Larger firms and accounting agencies will simply buy a commercial license that folds access to these copyrighted standards in to a larger database—small public interest advocates will be left navigating a legal system with rules behind walls they can’t afford a ladder to scale.

The Pro Codes Act doesn’t just introduce inconveniences; it makes the law inequitable. The law becomes stratified, with one version for VIPs and another for those relying on incomplete access.

Proponents of the Pro Codes Act, including Congressman Darrell Issa that introduced the bill, would argue this is about fairness—structuring a careful balance between public access and private enterprise. A moment’s reflection, however, illustrates it is nothing more than an attempt to monetize one of the last great commons in American democracy: the law itself.

SDOs present themselves as noble and underfunded stewards of technical knowledge and safety. Many are, in reality, multimillion-dollar enterprises. What they see in incorporated-by-reference standards is the potential for a legally-sanctioned monopoly, and with it the opportunity to extract rents from the very people who are legally required to follow their rules. That isn’t about preserving innovation—it’s about cordoning off a corner of the commons and charging admission.

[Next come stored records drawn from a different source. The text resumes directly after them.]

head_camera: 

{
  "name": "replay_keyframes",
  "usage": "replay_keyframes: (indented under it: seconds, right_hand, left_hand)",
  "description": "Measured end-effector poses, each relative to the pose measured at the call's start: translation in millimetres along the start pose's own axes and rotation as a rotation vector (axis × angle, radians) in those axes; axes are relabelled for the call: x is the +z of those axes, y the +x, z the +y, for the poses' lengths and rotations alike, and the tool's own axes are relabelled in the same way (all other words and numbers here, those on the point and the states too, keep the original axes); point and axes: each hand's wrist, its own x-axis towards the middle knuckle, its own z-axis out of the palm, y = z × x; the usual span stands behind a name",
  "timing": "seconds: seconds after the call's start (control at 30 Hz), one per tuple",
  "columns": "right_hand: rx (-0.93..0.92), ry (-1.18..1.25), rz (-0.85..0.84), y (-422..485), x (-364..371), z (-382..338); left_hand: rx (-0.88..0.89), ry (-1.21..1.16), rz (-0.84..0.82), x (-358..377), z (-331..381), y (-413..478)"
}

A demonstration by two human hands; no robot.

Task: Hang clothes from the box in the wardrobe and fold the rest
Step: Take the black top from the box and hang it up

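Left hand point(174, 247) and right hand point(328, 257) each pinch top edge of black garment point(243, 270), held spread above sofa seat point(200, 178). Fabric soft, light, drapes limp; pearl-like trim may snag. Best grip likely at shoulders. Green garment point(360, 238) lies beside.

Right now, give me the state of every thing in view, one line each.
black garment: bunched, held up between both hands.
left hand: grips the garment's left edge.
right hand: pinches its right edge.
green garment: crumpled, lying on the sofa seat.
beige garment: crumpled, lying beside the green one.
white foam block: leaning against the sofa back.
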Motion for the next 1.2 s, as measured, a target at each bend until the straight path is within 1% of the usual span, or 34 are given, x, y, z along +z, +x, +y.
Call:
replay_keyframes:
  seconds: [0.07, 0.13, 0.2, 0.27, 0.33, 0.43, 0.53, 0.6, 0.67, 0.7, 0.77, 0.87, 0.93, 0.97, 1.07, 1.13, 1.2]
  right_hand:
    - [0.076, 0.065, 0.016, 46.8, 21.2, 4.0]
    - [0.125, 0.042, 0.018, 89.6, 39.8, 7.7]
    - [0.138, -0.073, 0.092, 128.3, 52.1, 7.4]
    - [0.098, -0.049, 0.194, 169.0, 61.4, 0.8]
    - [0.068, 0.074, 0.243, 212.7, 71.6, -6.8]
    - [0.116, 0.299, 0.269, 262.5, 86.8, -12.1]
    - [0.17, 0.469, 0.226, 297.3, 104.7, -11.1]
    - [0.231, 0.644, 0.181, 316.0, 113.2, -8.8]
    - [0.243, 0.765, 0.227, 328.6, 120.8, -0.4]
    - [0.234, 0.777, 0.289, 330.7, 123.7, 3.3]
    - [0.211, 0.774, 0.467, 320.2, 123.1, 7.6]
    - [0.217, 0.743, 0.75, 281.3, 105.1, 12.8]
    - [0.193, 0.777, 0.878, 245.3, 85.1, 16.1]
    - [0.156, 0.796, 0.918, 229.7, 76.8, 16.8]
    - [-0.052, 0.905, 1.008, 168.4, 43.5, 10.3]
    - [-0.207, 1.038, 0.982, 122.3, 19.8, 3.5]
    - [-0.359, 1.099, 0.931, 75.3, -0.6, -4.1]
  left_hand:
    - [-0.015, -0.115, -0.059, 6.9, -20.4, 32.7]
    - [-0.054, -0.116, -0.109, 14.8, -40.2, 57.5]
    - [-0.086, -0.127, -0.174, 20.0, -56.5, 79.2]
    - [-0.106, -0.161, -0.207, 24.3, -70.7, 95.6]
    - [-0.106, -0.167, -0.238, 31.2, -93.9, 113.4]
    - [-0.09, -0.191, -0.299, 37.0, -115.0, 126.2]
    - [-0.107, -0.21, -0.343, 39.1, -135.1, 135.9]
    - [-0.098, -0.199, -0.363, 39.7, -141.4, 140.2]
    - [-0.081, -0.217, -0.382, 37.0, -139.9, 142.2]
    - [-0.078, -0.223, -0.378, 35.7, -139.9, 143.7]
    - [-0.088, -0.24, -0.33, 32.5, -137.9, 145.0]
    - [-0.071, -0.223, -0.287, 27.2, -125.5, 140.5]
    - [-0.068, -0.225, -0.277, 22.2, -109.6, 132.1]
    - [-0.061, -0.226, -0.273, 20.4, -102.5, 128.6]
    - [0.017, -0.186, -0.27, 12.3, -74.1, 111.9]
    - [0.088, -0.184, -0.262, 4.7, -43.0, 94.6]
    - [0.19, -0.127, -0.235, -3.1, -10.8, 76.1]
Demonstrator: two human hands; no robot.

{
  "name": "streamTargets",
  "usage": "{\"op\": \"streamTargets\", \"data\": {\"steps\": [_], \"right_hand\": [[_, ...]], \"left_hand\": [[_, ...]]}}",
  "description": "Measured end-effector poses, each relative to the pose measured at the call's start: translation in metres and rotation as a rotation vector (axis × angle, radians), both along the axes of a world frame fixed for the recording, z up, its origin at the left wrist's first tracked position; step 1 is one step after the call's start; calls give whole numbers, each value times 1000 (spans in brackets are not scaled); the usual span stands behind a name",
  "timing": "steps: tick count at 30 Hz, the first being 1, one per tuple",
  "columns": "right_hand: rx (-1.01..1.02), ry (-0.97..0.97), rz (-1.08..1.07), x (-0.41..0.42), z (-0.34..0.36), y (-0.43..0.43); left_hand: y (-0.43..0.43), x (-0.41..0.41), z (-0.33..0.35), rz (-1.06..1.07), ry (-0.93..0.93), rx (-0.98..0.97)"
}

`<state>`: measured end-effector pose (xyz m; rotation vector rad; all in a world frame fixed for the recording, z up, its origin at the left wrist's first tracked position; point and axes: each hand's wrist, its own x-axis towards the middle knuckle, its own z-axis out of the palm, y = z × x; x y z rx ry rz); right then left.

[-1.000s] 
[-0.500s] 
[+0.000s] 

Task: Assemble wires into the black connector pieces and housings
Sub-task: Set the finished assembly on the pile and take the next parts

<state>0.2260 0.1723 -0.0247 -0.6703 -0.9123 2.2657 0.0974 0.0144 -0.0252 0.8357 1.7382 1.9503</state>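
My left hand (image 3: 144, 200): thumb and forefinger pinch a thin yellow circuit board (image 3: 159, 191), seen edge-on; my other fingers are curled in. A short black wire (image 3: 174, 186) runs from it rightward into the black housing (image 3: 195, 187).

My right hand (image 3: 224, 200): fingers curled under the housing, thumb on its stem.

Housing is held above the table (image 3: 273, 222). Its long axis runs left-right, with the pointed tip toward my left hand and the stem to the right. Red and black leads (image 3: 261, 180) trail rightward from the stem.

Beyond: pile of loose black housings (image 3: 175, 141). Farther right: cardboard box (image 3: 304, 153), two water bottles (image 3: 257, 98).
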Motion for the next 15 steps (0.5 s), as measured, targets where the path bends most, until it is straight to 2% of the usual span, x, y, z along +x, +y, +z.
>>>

SDOs are not taxpayer-funded organizations. They thrive because taxpayers are compelled to follow their rules and, if the Pro Codes Act passes, may have to pay to see them in any meaningful and useful way. The proposal is privatization in its most cynical form.

If lawmakers are serious about ensuring equal access to the law, they don’t need to draft a new compromise. They need only honor the principle that has been with us all along: that once something carries the force of law, and folks are expected to abide by it, it belongs to all of us.

If SDOs want to build better versions of the law, be that adding annotations, making it interactive, or releasing value-add editions of some stripe, they are free to do so. The baseline must remain, however, that the rules themselves are free.

The Pro Codes Act doesn’t enhance public access, it restricts it in the name of profit and behind a thin veneer of balance.